About the inverse function of $\sin(x)$

Question

The function $f(x)=\sin(x)$ is monotone in $\left[-\frac{\pi}{2}, \frac{\pi}{2}\right]$ thus it is invertible and its inverse function ${\rm arcsin}(x)$ is defined from $[-1, 1]$ to $\left[-\frac{\pi}{2}, \frac{\pi}{2}\right]$.

Anyway, the function $f(x)=\sin(x)$ is monotone also in $\left[\frac{\pi}{2}, \frac{3\pi}{2}\right]$ so why don't define its inverse from $[-1, 1]$ into $\left[\frac{\pi}{2}, \frac{3\pi}{2}\right]$?

I am sorry if it is a dumb question. Thank you in advance!

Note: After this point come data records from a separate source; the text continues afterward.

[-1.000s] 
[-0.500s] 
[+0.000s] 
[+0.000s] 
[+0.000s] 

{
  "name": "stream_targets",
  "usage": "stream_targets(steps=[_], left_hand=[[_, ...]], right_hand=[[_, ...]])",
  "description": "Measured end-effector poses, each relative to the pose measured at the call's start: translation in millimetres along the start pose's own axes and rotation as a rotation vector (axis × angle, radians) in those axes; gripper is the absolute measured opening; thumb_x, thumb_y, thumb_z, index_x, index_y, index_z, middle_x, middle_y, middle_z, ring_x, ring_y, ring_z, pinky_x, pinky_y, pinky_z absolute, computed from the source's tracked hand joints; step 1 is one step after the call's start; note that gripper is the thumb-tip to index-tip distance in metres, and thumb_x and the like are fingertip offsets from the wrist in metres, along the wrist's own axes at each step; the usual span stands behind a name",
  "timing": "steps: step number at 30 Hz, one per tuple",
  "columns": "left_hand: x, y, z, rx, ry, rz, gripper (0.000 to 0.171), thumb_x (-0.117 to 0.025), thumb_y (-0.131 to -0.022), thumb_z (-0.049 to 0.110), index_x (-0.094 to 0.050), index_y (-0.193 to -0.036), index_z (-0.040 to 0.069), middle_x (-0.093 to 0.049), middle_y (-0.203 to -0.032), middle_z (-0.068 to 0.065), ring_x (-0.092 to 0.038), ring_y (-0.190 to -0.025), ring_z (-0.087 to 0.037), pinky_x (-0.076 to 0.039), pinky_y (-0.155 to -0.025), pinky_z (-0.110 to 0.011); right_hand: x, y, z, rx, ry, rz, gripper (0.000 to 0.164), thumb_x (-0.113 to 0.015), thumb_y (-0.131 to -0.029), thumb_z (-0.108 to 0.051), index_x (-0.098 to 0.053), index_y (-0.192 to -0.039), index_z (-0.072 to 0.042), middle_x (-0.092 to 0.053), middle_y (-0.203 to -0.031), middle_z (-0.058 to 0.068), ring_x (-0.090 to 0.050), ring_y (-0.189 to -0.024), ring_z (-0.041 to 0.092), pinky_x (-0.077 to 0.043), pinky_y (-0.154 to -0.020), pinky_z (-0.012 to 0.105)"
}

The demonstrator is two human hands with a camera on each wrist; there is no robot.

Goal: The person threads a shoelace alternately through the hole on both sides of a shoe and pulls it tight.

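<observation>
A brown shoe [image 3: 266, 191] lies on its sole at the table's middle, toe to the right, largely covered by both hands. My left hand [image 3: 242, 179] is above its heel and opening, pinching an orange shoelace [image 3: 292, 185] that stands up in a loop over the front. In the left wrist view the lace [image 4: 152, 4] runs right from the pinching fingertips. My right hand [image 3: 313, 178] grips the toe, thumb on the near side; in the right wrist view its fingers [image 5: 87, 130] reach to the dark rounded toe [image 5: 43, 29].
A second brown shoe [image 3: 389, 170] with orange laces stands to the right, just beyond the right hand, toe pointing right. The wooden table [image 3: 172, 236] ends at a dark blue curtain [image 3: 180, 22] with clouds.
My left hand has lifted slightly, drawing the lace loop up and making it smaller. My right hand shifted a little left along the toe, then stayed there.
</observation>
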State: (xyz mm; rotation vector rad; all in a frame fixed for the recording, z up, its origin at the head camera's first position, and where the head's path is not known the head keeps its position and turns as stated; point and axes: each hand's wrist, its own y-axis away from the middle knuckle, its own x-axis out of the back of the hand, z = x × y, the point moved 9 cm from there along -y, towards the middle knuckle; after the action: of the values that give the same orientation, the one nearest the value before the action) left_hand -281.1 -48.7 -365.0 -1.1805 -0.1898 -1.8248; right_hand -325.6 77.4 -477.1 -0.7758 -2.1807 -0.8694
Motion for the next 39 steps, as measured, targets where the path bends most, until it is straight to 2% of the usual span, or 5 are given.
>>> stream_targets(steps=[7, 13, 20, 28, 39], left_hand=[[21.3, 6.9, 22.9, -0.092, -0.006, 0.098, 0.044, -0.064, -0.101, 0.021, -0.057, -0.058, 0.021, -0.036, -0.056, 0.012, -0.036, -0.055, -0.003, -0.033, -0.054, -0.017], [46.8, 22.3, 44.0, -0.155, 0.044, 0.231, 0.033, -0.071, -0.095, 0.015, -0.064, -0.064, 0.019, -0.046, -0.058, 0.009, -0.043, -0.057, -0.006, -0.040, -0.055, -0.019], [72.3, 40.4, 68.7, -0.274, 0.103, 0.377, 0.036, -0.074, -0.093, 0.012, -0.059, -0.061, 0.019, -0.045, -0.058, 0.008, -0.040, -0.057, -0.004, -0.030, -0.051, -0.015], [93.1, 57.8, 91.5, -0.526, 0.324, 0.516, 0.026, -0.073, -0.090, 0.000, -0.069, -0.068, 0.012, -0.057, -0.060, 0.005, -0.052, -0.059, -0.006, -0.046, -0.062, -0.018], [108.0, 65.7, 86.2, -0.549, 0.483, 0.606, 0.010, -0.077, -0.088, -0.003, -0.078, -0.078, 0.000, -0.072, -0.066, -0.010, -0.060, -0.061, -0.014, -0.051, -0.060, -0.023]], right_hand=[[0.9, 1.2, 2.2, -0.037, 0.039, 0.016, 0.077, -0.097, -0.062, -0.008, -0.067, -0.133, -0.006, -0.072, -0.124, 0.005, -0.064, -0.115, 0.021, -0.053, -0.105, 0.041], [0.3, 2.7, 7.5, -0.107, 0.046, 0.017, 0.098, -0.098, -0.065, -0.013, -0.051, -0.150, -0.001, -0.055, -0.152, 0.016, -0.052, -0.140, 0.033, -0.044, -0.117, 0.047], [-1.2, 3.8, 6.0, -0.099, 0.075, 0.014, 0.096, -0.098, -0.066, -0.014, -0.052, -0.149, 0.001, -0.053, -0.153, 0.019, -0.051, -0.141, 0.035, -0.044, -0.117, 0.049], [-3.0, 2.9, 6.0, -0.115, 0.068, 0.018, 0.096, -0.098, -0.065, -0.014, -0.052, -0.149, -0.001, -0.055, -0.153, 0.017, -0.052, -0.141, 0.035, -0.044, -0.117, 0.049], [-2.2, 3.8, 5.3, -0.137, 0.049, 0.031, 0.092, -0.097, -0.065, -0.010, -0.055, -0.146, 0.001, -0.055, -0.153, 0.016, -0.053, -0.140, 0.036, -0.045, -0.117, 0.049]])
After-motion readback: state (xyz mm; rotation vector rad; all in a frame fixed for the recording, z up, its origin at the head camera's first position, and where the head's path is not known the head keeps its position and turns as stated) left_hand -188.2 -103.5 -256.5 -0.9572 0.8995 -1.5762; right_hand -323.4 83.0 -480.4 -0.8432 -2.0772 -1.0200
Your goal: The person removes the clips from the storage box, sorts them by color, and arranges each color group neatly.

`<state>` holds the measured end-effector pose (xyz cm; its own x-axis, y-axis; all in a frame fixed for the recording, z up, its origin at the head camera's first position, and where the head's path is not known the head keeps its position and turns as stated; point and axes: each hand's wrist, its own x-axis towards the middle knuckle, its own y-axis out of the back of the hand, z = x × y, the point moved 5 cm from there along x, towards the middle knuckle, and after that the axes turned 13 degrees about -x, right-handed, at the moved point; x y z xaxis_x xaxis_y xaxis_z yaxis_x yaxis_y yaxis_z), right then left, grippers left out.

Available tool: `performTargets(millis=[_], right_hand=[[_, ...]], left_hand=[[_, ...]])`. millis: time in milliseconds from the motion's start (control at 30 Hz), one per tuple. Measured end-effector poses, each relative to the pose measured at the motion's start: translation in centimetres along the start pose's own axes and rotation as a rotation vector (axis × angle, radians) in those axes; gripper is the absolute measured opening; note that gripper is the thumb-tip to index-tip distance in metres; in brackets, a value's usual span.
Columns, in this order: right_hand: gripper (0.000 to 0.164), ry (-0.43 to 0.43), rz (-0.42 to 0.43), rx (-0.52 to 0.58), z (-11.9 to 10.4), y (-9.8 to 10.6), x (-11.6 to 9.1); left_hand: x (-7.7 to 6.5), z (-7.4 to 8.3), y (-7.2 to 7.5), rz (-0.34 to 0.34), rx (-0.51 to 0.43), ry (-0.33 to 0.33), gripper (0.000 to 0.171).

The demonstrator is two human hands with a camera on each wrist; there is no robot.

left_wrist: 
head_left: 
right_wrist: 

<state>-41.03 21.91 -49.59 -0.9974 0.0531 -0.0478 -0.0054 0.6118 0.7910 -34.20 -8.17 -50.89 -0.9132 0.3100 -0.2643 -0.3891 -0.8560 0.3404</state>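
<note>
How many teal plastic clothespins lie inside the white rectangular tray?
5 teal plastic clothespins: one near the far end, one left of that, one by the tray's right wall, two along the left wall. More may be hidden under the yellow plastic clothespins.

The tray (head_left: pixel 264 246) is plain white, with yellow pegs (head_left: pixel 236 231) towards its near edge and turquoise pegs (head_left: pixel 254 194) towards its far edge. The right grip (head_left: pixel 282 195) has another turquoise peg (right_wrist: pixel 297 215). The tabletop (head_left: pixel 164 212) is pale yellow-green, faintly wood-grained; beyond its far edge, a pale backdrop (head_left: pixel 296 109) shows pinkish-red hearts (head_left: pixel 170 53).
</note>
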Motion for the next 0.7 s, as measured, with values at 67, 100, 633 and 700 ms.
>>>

It is not a dumb question. You could also define an inverse there. What's nice about $[-\frac\pi2,\frac\pi2]$ is that it is symmetric about $0$, and $\arcsin\colon[-1,1]\to[-\frac\pi2,\frac\pi2]$ is odd. I guess your $\sin^{-1}\colon[-1,1]\to[\frac\pi2,\frac{3\pi}2]$ function is simply equal to $\sin^{-1}(x)=\pi-\arcsin(x)$. — nejimban, Oct 27 '21 at 15:08
You can define a different pseudo-inverse. There really isn’t an inverse function of a continuous function which is not bijective, but we can define “local” inverses. We define $\arcsin$ to have the range $[-\pi/2,\pi/2]$ for simplicity, not because the choice has a mathematical significance. — Thomas Andrews, Oct 27 '21 at 15:13
Of course you can define such a function! Let $f:[\pi/2,3\pi/2]$ be given by $f(x)=\sin x$. The function $f^{-1}$ is the inverse of $\sin$ on the interval $[\pi/2,3\pi/2]$. Of course, the function $f^{-1}$ is less often used by the mathematical community than $\arcsin$ (the fact that $\arcsin$ is a "named" function is already indicative of this). But that does not make it wrong to use a different inverse for your purposes. — Joe, Oct 27 '21 at 15:22
It's the same story with division by zero. We say that "division by zero is undefined", but really what we should say is "in most cases, mathematicians find it more convenient to not define division by zero than to define it". But if you find an instance where it is useful to define the division function differently, then there is nothing wrong with that. As J.G. puts it succintly here, "definitions aren't right or wrong; claims about their consequences are". — Joe, Oct 27 '21 at 15:22
The main thing we want is continuity, because we could also choose $\arcsin(x)$ to be in $(\pi,3\pi/2]$ when $x<0$ and in $[0,\pi/2]$ when $x\geq 0.$ We want continuity, and we want $[-1,1]$ to be the domain, and we want $\sin(\arcsin x)=x.$ We might prefer $\arcsin x$ increasing, which would reject $[\pi/2,3\pi/2],$ but would not reject $[3\pi/2,5\pi/2].$ — Thomas Andrews, Oct 27 '21 at 15:24
One of the interesting cases is $\arctan.$ Because we often really want to get the full angle in $(-\pi,\pi]$ for polar coordinate reasons, we actually define a special function of two variables, $\operatorname{arctan2}(x,y),$ which, when $x>0,$ give us $\operatorname{arctan2}(x,y)=\arctan(y/x).$ This also let’s us deal with the case $\operatorname{arctan2}(0,1)=\frac{\pi}2,$ which would require us to write $\arctan(+\infty)=\pi/2,$ which is technically incorrect. But here, we could take any range $[\alpha,2\pi+\alpha)$ or $(\alpha,2\pi+\alpha].$ — Thomas Andrews, Oct 27 '21 at 15:33
There really isn’t an easy way to do a similar $\operatorname{arcsin2}(x,y)$ where $x$ is the hypotenuse, since the hypotenuse is always positive. — Thomas Andrews, Oct 27 '21 at 15:38
It used to be common in school mathematics to speak of branches of inverse for (e.g.) trig functions. The inverse of the sine function you mention is sometimes called the principal branch. In fact, as you note, there is a (non-principal) branch of arcsin taking values in $[\frac{\pi}{2}, \frac{3\pi}{2}]$, as well as infinitely many other branches. — Andrew D. Hwang, Oct 28 '21 at 11:11

Thomas Andrews · Accepted Answer · 2021-10-27T16:13:53.760

If $f:\mathbb R\to \mathbb R,$ and $f$ is not injective, we can’t find an inverse function.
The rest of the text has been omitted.